Materials and Methods

Cells and virus

HEp-2, DF-1, and BHK21 lines were obtained from the ATCC (Manassas, VA) and cultured in Dulbecco's modified Eagle's medium (DMEM)/high glucose (Hyclone, Thermo Scientific, Logan, UT) in a humidified 5% CO₂ atmosphere at 37°C. All culture media were supplemented with 10% inactivated fetal bovine serum (GIBCO, Invitrogen, Gaithersburg, MD) and antibiotics (100 U/mL penicillin and 100 mg/mL streptomycin). The F48E9 strain of NDV was obtained from the China Institute of Veterinary Drug Control. The inactivated and attenuated LaSota vaccines were purchased from Yebio (Qingdao, China). The strains SX10, JS17, and Pigeon/QH were isolated from China in our laboratory.

Preparation of anti-LaSota chicken hyperimmune serum and anti-IDE peptide mouse antisera

Four 4-week-old specific pathogen-free (SPF) white leghorn chickens (SAIS Poultry) were raised in animal isolators. They were inoculated through the intraocular–nasal route with 0.2 mL per chicken of LaSota live vaccine on day 1. Then, the chickens were immunized with 0.2 mL per chicken of inactivated vaccine through subcutaneous injection on days 14 and 28. Blood samples were collected at day 35, and the antisera were prepared.

Three 6-week-old SPF BALB/c mice were immunized by subcutaneous injection with 100 μg per mouse of each synthetic IDE peptide emulsified by complete Freund's adjuvant (Sigma, St. Louis, MO) in phosphate-buffered saline (PBS) at day 1. Then, the mice were boosted with each peptide emulsified by incomplete Freund's adjuvant (Sigma) at days 14 and 28. Finally, the blood samples were collected at day 38. The antisera of selected IDEs (IDE1, IDE2, IDE5, and IDE6) were prepared. All experimental procedures were approved by the Animal Care and Use Committee of the Northwest A&F University, China (Approval No. 2015ZX0512008-012 to chicken, No. 2016XN0928010-068 to mouse).

Pepscan analysis

The pepscan analysis was performed by the Novasnow Science & Technology China with anti-LaSota hyperimmune chicken serum. The matrix protein sequences were linked and elongated with neutral GSGSGSG linkers at the C- and N-termini to avoid truncated peptides. The elongated antigen sequences were translated into 15 amino acid peptides with a peptide–peptide overlap of 14 amino acids. The resulting PEPperCHIP^® Peptide Microarrays contained a series of different peptides printed in duplicate and framed by additional HA (YPYDVPDYAG, 100 spots) and c-myc (EQKLISEEDL, 100 spots) control peptides.

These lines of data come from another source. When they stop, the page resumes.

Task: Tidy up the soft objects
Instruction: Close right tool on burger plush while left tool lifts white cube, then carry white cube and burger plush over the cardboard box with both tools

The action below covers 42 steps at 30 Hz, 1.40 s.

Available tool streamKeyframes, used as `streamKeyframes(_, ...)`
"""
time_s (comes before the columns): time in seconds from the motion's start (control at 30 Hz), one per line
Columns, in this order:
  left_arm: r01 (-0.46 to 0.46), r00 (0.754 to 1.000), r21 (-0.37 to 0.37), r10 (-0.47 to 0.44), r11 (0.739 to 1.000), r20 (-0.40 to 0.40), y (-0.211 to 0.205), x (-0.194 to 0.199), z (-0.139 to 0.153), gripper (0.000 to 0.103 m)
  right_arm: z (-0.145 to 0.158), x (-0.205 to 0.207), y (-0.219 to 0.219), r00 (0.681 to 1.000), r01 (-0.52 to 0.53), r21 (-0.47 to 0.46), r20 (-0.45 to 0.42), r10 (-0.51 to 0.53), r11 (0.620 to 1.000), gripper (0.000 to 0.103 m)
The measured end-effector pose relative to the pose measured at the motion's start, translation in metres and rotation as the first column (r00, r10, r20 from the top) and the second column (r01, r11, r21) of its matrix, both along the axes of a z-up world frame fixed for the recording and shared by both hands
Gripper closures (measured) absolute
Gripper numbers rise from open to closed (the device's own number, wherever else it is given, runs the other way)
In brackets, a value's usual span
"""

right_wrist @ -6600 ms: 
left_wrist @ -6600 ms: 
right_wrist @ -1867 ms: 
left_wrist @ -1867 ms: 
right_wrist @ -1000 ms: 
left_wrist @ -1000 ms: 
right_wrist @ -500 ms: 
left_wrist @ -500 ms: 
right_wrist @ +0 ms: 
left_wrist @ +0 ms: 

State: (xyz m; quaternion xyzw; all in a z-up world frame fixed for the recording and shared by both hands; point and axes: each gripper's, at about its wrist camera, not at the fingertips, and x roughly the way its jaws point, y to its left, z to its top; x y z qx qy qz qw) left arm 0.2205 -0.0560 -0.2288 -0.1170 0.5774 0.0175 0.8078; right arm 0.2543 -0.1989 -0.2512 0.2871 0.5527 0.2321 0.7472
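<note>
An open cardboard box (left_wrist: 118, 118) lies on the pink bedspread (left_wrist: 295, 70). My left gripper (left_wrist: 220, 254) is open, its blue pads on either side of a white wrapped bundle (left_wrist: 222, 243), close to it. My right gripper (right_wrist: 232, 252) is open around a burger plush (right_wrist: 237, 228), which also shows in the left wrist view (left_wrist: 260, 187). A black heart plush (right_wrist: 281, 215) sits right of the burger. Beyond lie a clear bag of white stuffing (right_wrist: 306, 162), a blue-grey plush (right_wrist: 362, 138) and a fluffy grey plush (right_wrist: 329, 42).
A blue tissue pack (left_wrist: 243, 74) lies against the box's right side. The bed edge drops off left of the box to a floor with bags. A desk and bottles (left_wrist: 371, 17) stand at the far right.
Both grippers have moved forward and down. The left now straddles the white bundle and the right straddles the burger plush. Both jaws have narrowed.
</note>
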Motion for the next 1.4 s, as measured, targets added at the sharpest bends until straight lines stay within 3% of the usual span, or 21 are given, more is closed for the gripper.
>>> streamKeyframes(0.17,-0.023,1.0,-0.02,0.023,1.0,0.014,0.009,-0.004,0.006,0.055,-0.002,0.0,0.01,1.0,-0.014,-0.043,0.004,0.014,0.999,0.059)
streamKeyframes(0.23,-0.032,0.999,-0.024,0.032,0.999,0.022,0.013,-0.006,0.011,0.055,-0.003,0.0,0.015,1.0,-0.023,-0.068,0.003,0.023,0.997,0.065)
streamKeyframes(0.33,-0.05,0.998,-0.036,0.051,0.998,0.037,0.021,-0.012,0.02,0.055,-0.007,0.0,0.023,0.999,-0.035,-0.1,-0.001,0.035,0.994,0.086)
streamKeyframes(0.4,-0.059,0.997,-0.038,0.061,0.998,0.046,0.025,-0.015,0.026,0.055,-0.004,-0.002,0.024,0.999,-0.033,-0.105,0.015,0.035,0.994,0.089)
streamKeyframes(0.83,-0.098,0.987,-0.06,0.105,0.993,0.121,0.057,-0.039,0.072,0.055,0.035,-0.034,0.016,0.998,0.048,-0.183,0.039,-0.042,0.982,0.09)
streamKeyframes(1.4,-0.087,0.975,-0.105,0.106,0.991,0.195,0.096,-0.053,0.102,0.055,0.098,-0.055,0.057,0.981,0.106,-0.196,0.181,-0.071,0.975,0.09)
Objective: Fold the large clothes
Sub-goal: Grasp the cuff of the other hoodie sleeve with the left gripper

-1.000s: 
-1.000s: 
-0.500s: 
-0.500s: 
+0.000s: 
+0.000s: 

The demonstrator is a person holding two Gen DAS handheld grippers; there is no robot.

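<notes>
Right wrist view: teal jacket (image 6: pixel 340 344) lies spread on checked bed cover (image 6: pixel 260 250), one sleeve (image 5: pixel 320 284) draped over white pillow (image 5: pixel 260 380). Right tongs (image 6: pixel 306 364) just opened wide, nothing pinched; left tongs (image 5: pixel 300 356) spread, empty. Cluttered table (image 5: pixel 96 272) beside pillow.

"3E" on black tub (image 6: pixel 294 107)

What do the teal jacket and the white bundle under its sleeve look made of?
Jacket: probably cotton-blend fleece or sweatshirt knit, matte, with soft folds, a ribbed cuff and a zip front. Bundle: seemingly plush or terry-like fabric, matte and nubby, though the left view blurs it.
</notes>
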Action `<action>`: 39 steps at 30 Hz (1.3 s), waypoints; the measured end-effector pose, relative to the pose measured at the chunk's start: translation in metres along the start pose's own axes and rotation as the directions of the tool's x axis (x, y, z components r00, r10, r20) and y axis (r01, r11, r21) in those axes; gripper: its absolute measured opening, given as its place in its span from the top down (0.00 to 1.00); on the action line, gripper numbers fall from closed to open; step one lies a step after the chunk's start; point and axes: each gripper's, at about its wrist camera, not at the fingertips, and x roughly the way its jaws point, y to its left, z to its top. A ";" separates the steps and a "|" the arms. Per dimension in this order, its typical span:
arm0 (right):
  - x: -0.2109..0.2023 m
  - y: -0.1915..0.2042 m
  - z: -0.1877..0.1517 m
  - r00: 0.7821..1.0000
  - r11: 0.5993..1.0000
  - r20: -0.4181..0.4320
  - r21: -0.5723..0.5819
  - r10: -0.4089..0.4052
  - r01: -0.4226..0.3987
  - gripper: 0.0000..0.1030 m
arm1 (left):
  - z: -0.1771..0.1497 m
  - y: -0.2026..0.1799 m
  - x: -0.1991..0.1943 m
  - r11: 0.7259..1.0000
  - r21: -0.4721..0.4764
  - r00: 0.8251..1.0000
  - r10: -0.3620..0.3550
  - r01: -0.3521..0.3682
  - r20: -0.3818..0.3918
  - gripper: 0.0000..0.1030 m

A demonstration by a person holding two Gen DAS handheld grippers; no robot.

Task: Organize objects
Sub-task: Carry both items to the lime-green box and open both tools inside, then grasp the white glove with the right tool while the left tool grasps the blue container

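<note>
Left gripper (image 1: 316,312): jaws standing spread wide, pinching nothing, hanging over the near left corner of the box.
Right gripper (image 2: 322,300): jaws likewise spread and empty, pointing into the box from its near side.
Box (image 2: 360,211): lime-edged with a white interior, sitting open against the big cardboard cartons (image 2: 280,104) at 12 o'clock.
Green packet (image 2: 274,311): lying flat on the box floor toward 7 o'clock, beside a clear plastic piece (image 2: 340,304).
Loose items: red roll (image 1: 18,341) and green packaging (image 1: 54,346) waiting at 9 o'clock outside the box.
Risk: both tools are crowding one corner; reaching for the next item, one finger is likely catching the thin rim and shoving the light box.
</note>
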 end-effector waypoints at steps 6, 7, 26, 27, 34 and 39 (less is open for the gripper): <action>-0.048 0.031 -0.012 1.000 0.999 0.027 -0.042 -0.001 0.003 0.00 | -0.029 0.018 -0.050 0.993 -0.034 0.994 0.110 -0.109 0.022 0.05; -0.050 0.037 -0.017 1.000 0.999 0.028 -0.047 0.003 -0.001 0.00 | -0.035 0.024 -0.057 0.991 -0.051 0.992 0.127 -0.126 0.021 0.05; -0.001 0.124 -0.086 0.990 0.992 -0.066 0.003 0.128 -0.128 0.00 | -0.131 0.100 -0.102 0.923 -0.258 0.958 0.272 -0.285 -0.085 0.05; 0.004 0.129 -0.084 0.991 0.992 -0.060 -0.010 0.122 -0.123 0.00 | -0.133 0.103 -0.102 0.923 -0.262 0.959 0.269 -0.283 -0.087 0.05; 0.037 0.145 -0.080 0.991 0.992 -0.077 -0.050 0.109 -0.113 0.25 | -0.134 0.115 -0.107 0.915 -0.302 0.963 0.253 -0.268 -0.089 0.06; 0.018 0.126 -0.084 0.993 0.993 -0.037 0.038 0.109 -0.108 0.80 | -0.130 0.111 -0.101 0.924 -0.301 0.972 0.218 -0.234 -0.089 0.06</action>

After 15 min of preswelling in washing buffer and 30 min of incubation in blocking buffer, peptide microarrays were initially incubated with the secondary antibody goat anti-chicken IgG (H+L) DyLight680 (1:5,000) and with control antibody mouse monoclonal anti-HA (12CA5) DyLight800 (1:2,000) for 45 min at 37°C to analyze background interactions with the antigen-derived peptides. Then, the peptide microarray analysis was performed with anti-LaSota chicken hyperimmune serum diluted at 1:500 in incubation buffer for 16 h at 4°C and shaking at 140 rpm. The LI-COR Odyssey Imaging System was used to scan the preprocessed peptide microarrays at scanning intensities of 7/7 (red = 700 nm/green = 800 nm).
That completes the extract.